Расплата. Цикл Робинзоны
— Так вот и есть, Мурзик. Было время, когда я был счастлив. Но только это было давно, ещё в детстве. Так то… -
Он пригладил седые волосы, помолчал.
— Отец тогда работал стрелочником на станции, мать — кассиром, но в кассе ничего интересного. Я и пропадал с отцом на путях. Когда были каникулы, с утра до вечера пропадал. Отец был строг — не дай Бог, под поезд попадёшь. Я и был осторожен. И вот пришёл тот день… -
Рассказчик снова смолк. Мурзик смотрел, щурясь, в темноту за забором, поводя ушами.

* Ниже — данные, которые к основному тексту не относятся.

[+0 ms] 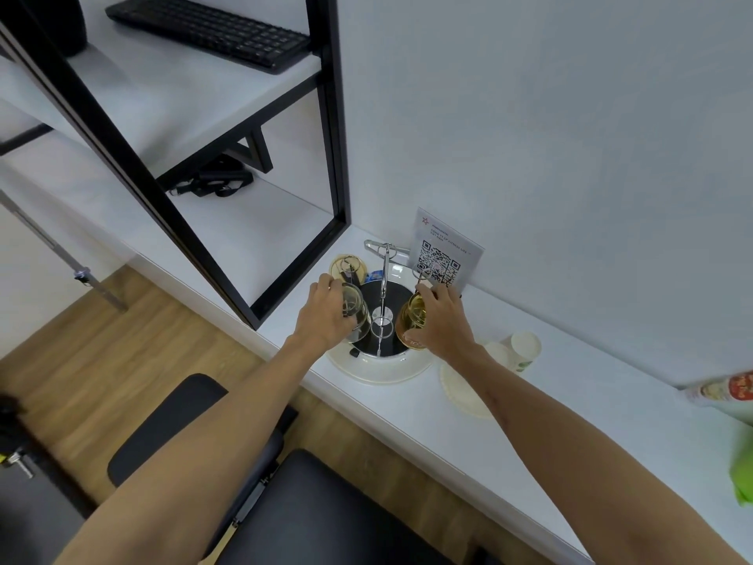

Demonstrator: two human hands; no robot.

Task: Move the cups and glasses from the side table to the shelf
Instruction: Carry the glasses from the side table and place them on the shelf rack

— Было лето, станция забита под завязку. На главном пути стоял длинный товарный состав. Я сидел недалеко от башмаков, а крайний вагон стоял у самых столбиков. Совсем рядом была входная стрелка, и с неё только что ушла к первой платформе прибывшая электричка. Все пути заняты. Я смотрел на перегон, который скрывался за поворотом недалеко от горловины. За поворотом сразу начинался крутой подъём, но его отсюда не было видно. И вдруг из-за леса с грохотом вылетел электровоз, за ним — состав с щебёнкой. Я сообразил, что тормоза отказали. Поезд летел прямо на меня. А у меня — ступор, торчу и смотрю. Тут пулей вылетает отец к стрелке, собирается на главный ход перевести. Глянул, увидел меня, крикнул что-то. А я — не слышу, как оглох. Электровоз вылетел на стрелку, рукой подать. Загремел, пролетел мимо, меня волной под вагон свалило. Как не слетел на стрелке — ума не приложу. И вагоны с грохотом мимо летят. Потом — удар, грохот… -
Рассказчик вздохнул, собираясь с силами.
— Смотрю, отец рядом со стрелкой сидит. Голову в колени уткнул. Я выглянул из-за вагонов. Там, где были первая и вторая платформы — высится гора из полувагонов, куча щебня. Состав вошёл в голову электрички у второй платформы, смял пять вагонов. Но когда вагоны пошли в завал — тогда снесло и часть второй платформы, и разбило три хвостовых вагона другой, что в попутном направлении шла. И первую платформу завалило. В общем, погибло триста пятнадцать человек… -
Рассказчик снова смолк, собираясь с духом.
— Отца признали невиновным — по этическим соображениям. А потом… А не было никакого потом. Отец никому не мог в глаза смотреть. И я. И мать. И нам никто не мог смотреть в глаза. И никто не говорил об этом. Ну, хоть бы кто-нибудь сказал: «Скотина!» Или по лицу ударил. Да и убить было бы милосерднее. Но не было этого. Потом некоторые стали говорить — мол, не виноват. А я и не знаю, что было тяжелее, когда молчали, или когда говорили. Мы покинули этот город, уехали как можно дальше, где никто нас не знал. Но от себя-то мы не убежали. И нам по-прежнему казалось, что все отводят взгляд, и молчат о чём-то. И сами мы по-прежнему не могли смотреть в глаза.
Я уехал от родителей подальше. Потом узнал, что мать ушла от отца. Но и это не помогало — мы оставались сами с собой. Мать — спилась и умерла. Отца вытащили из петли. Но он всё равно скоро умер — от сердечного приступа. Я пробовал наркотики, меня дважды вытаскивали с того света врачи — после неудачного суицида. Пил запоями. И вот теперь я здесь. Здесь никто не будет отводить глаза, и молчать об этом. Но я сам не могу смотреть вокруг. -
Мурзик соскочил с колен и ушёл в темноту. Через некоторое время раздался характерный мышиный писк — сигнал тревоги. Из темноты появился Мурзик, неся в зубах мышь.